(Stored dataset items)
====
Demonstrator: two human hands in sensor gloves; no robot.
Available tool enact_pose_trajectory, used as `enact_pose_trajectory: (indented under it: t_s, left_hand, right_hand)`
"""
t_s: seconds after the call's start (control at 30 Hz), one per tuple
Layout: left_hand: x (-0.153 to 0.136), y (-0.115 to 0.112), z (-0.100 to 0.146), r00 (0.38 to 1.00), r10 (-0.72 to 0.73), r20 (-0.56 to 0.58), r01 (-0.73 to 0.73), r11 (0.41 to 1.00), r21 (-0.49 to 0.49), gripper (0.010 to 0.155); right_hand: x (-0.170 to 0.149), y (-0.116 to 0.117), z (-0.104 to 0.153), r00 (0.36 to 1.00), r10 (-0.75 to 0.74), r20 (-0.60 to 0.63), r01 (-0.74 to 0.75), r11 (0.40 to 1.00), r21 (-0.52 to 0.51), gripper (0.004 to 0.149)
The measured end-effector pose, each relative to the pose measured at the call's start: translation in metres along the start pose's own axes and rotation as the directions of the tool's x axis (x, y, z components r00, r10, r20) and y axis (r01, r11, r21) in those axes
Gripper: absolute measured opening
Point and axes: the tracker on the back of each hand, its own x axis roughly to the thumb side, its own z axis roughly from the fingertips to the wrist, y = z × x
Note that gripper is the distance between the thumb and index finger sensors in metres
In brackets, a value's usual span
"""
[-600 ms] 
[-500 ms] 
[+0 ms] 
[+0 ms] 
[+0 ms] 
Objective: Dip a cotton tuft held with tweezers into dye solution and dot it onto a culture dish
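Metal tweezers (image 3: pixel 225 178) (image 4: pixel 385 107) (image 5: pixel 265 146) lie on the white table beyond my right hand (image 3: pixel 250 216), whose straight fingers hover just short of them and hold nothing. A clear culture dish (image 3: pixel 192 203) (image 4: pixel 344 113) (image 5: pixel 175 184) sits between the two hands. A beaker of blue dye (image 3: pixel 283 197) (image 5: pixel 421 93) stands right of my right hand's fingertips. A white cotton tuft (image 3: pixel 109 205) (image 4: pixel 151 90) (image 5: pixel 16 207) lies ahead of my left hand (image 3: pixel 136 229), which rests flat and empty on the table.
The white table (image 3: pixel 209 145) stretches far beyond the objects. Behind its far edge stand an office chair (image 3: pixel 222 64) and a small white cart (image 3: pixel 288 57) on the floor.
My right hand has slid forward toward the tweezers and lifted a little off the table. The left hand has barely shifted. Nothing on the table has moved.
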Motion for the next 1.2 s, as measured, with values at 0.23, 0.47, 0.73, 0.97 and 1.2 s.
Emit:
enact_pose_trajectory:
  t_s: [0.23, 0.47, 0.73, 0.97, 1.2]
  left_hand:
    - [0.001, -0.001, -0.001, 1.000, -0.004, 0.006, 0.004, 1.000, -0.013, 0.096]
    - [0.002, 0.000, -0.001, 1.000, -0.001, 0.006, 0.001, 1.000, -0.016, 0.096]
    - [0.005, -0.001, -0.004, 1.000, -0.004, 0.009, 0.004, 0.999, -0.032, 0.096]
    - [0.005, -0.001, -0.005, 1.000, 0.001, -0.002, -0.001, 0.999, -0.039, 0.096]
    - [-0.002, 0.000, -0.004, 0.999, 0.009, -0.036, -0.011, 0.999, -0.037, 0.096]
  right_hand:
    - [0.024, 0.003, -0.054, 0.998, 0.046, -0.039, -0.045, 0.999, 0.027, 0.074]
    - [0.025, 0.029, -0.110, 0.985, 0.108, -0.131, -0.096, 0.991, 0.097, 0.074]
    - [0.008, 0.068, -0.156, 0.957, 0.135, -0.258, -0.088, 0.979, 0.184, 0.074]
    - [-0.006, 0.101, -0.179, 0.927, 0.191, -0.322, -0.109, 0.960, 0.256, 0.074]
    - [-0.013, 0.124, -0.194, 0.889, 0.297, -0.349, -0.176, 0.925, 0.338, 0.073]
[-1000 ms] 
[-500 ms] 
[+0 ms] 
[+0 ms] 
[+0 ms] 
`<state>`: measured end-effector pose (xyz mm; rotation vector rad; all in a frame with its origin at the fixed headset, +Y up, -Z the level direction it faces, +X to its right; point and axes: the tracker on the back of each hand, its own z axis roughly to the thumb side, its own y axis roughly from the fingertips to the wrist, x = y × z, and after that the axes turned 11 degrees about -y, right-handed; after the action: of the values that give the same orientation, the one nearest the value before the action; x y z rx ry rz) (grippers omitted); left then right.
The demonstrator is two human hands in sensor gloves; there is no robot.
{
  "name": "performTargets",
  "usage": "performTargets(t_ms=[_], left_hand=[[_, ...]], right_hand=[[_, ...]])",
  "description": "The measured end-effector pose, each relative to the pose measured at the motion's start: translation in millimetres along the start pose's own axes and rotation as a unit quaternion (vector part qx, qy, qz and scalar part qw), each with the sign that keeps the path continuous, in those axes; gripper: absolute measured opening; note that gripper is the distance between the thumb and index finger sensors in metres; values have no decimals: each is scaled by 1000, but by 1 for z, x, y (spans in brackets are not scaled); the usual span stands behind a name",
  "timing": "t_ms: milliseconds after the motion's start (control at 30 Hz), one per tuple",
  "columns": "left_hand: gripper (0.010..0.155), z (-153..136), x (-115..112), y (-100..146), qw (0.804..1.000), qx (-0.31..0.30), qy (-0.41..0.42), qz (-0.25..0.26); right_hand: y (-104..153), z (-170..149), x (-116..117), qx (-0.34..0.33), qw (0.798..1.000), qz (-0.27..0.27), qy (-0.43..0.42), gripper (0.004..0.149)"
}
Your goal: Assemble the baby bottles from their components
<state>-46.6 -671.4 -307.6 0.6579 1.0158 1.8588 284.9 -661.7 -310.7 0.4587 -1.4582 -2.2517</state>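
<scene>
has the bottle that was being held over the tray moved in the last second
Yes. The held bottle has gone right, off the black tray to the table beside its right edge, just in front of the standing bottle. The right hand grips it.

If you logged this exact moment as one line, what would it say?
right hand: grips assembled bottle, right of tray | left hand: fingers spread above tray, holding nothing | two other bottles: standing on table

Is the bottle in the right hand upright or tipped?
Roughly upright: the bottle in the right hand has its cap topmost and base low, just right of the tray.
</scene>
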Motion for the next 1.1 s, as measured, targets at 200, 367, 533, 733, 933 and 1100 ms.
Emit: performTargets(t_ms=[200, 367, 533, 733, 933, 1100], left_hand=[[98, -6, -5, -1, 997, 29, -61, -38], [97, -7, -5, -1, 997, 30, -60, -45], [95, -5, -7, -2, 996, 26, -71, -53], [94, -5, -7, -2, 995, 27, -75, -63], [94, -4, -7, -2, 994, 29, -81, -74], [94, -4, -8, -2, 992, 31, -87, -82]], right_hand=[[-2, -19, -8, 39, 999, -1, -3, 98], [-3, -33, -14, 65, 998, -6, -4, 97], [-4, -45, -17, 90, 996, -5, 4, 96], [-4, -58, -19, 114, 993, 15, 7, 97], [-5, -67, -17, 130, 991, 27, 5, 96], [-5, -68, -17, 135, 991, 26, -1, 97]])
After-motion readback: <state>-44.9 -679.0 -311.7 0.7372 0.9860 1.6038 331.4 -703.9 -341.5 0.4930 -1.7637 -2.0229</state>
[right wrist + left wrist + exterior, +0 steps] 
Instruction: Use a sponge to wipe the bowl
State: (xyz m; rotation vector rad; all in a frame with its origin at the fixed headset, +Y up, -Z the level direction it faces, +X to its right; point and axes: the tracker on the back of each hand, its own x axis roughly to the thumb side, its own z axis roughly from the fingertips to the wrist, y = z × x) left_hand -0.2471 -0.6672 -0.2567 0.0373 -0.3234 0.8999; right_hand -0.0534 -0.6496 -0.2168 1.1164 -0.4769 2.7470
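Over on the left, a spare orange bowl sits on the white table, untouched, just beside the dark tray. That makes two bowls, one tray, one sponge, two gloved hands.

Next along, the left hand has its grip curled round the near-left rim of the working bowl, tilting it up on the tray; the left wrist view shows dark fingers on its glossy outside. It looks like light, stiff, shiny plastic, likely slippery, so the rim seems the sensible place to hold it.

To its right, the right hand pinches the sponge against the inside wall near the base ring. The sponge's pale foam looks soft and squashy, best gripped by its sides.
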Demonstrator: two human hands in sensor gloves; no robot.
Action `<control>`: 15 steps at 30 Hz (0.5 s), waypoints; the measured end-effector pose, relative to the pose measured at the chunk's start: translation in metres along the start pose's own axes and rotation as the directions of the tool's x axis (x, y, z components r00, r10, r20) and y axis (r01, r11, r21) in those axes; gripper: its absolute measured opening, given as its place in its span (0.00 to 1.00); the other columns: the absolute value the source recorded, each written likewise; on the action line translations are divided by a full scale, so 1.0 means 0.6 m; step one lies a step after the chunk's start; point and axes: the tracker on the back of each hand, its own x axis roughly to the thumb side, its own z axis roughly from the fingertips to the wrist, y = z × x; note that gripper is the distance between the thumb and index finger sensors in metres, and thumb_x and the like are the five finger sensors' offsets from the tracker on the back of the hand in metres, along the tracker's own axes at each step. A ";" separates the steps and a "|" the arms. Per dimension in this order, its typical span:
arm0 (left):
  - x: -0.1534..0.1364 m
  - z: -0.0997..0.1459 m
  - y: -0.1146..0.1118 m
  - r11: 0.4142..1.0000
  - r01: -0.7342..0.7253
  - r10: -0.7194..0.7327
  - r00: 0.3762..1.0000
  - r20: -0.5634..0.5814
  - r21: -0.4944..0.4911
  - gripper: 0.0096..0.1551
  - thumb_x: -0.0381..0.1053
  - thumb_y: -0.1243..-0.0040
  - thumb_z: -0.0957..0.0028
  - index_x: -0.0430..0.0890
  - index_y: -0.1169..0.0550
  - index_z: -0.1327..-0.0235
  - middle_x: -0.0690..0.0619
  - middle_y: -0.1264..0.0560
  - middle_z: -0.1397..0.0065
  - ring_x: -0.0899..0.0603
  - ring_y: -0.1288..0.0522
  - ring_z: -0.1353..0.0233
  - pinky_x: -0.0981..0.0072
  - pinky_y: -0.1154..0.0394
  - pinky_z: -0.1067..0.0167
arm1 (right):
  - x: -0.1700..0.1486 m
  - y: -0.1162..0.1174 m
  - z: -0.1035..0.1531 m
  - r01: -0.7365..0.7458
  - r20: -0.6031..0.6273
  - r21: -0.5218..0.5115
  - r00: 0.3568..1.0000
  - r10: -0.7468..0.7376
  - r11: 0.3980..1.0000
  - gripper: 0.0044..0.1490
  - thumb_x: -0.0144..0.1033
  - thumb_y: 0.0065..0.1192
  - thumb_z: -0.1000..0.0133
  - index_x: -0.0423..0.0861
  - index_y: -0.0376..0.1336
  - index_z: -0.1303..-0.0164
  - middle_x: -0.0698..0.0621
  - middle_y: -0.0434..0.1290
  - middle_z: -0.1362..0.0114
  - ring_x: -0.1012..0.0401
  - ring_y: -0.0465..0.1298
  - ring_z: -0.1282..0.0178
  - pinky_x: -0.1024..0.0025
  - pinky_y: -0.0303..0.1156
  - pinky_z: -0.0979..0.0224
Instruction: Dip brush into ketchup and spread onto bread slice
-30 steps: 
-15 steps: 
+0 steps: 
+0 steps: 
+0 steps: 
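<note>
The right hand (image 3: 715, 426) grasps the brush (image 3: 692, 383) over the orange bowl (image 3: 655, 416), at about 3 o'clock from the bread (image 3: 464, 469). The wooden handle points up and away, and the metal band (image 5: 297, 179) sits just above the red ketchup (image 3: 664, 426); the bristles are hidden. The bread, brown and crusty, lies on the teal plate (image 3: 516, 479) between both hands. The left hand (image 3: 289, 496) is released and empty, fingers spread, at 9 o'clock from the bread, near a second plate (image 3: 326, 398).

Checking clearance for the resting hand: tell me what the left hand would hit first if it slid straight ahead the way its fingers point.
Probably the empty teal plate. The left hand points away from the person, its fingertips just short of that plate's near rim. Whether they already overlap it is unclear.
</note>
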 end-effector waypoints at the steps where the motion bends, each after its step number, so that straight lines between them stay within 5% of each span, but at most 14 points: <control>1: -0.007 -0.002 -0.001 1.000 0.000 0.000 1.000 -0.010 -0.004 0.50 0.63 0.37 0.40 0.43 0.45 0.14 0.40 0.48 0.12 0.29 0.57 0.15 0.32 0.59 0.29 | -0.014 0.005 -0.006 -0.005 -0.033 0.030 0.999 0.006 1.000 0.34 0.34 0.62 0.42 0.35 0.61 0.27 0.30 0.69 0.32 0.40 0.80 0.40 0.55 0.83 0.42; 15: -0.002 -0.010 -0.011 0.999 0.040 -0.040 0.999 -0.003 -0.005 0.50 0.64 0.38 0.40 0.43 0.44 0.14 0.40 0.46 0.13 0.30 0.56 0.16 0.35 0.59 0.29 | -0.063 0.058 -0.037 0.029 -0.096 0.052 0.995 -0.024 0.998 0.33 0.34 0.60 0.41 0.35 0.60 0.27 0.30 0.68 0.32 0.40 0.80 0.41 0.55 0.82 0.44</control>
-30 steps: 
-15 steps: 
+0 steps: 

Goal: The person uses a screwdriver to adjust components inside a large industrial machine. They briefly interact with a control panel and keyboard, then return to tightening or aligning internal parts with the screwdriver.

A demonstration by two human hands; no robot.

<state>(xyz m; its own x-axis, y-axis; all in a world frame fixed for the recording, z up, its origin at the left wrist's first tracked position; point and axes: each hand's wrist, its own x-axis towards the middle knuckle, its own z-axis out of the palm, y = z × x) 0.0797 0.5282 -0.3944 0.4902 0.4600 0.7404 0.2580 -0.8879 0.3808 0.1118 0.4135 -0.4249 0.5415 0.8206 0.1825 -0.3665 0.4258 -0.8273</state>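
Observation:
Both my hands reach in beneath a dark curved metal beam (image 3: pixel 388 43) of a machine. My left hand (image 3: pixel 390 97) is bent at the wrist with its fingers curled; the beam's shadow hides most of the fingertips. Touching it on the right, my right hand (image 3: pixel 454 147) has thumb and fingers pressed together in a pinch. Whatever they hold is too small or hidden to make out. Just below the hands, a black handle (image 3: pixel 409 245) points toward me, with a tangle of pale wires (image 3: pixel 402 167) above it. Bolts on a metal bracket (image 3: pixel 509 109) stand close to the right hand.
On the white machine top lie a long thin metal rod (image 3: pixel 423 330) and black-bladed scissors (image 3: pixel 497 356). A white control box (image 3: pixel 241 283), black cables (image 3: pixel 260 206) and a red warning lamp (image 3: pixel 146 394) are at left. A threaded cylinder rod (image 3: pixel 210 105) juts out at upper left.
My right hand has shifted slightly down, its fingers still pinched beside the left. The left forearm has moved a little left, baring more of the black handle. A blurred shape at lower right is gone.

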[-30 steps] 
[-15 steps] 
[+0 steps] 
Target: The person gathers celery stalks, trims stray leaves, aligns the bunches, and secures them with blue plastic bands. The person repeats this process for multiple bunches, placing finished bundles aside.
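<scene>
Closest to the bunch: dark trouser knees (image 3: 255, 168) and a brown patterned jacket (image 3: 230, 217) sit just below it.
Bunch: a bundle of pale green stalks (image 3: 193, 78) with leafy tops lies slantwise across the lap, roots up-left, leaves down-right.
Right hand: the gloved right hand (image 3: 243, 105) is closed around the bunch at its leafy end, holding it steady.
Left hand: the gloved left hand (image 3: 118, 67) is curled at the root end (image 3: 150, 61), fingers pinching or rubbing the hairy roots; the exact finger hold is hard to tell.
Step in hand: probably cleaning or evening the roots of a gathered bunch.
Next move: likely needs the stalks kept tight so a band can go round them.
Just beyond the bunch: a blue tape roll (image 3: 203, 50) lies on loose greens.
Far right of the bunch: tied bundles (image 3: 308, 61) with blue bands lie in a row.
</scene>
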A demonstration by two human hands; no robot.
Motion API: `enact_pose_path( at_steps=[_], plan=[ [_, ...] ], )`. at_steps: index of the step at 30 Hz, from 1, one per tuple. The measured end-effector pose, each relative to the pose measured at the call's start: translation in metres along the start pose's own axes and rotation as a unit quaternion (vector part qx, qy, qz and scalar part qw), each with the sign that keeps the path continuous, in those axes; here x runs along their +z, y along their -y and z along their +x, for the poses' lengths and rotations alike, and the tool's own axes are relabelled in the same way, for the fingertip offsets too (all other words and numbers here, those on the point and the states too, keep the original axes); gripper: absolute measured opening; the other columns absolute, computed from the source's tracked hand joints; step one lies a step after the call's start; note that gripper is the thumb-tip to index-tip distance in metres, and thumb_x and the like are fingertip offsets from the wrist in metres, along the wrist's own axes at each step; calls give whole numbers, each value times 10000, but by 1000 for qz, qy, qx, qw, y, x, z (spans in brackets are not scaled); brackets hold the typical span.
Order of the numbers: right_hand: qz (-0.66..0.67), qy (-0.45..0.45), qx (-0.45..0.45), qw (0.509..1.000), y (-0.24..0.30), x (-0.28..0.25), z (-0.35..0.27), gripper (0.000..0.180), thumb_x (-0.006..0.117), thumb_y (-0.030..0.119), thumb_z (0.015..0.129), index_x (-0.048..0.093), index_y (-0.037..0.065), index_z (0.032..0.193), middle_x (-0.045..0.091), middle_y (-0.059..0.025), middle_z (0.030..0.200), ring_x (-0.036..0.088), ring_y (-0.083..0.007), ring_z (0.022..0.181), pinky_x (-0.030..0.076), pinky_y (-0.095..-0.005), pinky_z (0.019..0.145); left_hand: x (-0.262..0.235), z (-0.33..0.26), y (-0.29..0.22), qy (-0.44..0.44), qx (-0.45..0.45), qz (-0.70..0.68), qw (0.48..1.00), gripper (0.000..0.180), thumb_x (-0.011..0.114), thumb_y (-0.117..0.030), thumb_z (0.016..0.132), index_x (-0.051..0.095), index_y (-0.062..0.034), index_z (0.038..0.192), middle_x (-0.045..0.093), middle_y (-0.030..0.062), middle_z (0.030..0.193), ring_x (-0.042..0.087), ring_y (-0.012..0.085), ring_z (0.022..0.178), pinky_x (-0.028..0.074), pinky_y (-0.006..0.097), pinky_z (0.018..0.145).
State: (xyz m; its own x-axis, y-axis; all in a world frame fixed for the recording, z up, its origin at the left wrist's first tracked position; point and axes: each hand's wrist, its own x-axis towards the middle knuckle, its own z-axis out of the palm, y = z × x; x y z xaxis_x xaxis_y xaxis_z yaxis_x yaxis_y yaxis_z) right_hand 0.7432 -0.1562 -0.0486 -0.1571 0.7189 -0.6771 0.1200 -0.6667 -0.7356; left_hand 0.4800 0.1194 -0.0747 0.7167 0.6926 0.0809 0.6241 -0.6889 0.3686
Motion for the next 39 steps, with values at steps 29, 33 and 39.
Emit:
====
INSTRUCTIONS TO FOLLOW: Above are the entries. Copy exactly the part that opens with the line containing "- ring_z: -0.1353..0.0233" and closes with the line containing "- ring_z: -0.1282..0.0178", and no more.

PROBLEM SOLUTION:
  - ring_z: -0.1353..0.0233
  - pinky_x: -0.0981..0.0072
  - pinky_y: -0.1154..0.0394
  - pinky_z: -0.1067..0.0167
arm1 (right):
  - x: -0.1700..0.1486 m
  - y: -0.1162..0.1174 m
  - z: -0.1035..0.1531 m
  - r01: -0.7365..0.7458
  - r20: -0.6031..0.6273
  - r21: -0.5218..0.5115
  - r00: 0.3568..1.0000
  - r10: -0.7468..0.7376
  - r11: 0.3980..1.0000
  - gripper: 0.0044..0.1490
  - thumb_x: -0.0144..0.1033
  - thumb_y: 0.0065..0.1192
  - thumb_z: -0.1000..0.0133
  - index_x: -0.0423..0.0861
  - index_y: -0.0376..0.1336
  - index_z: -0.1303..-0.0164
  - middle_x: -0.0698..0.0621
  - middle_y: -0.0434..0.1290
  - middle_z: -0.1362..0.0114
  - ring_x: -0.1012..0.0401
  - ring_y: -0.0465..0.1298
  - ring_z: -0.1282..0.0178

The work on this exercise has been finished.